Published 29 Jun 2023 in cs.IR and cs.DS

Abstract: We describe a compression-aware method to compute all-vs-all maximal exact matches (MEM) among strings of a repetitive collection $\mathcal{T}$. The key concept in our work is the construction of a fully-balanced grammar $\mathcal{G}$ from $\mathcal{T}$ that meets a property that we call \emph{fix-free}: the expansions of the nonterminals that have the same height in the parse tree form a fix-free set (i.e., prefix-free and suffix-free). The fix-free property allows us to compute the MEMs of $\mathcal{T}$ incrementally over $\mathcal{G}$ using a standard suffix-tree-based MEM algorithm, which runs on a subset of grammar rules at a time and does not decompress nonterminals.
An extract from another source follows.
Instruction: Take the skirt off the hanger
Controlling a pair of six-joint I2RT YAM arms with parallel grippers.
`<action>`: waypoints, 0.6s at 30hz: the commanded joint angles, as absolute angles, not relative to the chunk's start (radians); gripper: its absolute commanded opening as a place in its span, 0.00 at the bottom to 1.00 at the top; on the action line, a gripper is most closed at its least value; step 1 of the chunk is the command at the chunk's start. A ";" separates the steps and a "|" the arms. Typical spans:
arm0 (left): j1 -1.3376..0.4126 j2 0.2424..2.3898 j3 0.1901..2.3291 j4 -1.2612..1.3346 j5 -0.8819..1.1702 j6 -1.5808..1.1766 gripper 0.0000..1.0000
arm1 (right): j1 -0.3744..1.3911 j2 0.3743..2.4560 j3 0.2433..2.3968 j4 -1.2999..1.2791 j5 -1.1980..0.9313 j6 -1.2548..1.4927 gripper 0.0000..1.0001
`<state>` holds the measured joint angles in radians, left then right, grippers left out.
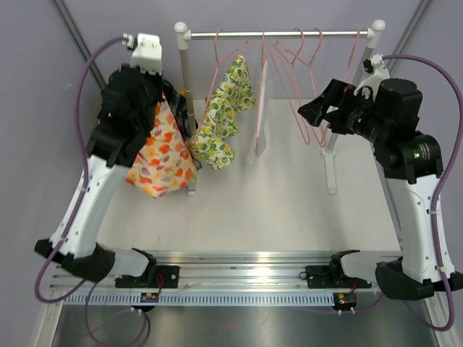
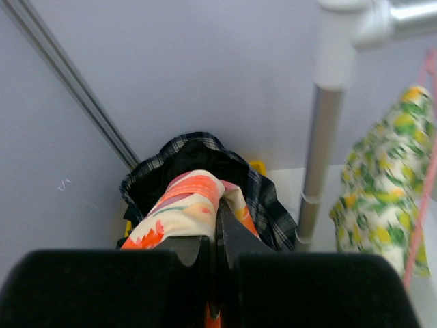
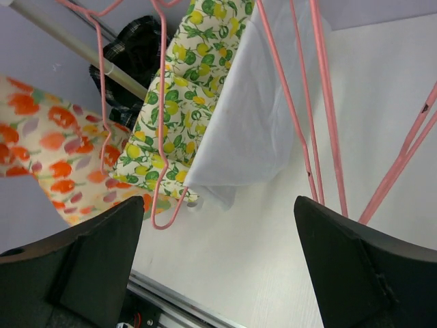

By modifying the locally-consistent grammar of Christiansen et al 2020., we show how we can build $\mathcal{G}$ from $\mathcal{T}$ in linear time and space. We also demonstrate that our MEM algorithm runs on top of $\mathcal{G}$ in $O(G +occ)$ time and uses $O(\log G(G+occ))$ bits, where $G$ is the grammar size, and $occ$ is the number of MEMs in $\mathcal{T}$. In the conclusions, we discuss how our idea can be modified to implement approximate pattern matching in compressed space.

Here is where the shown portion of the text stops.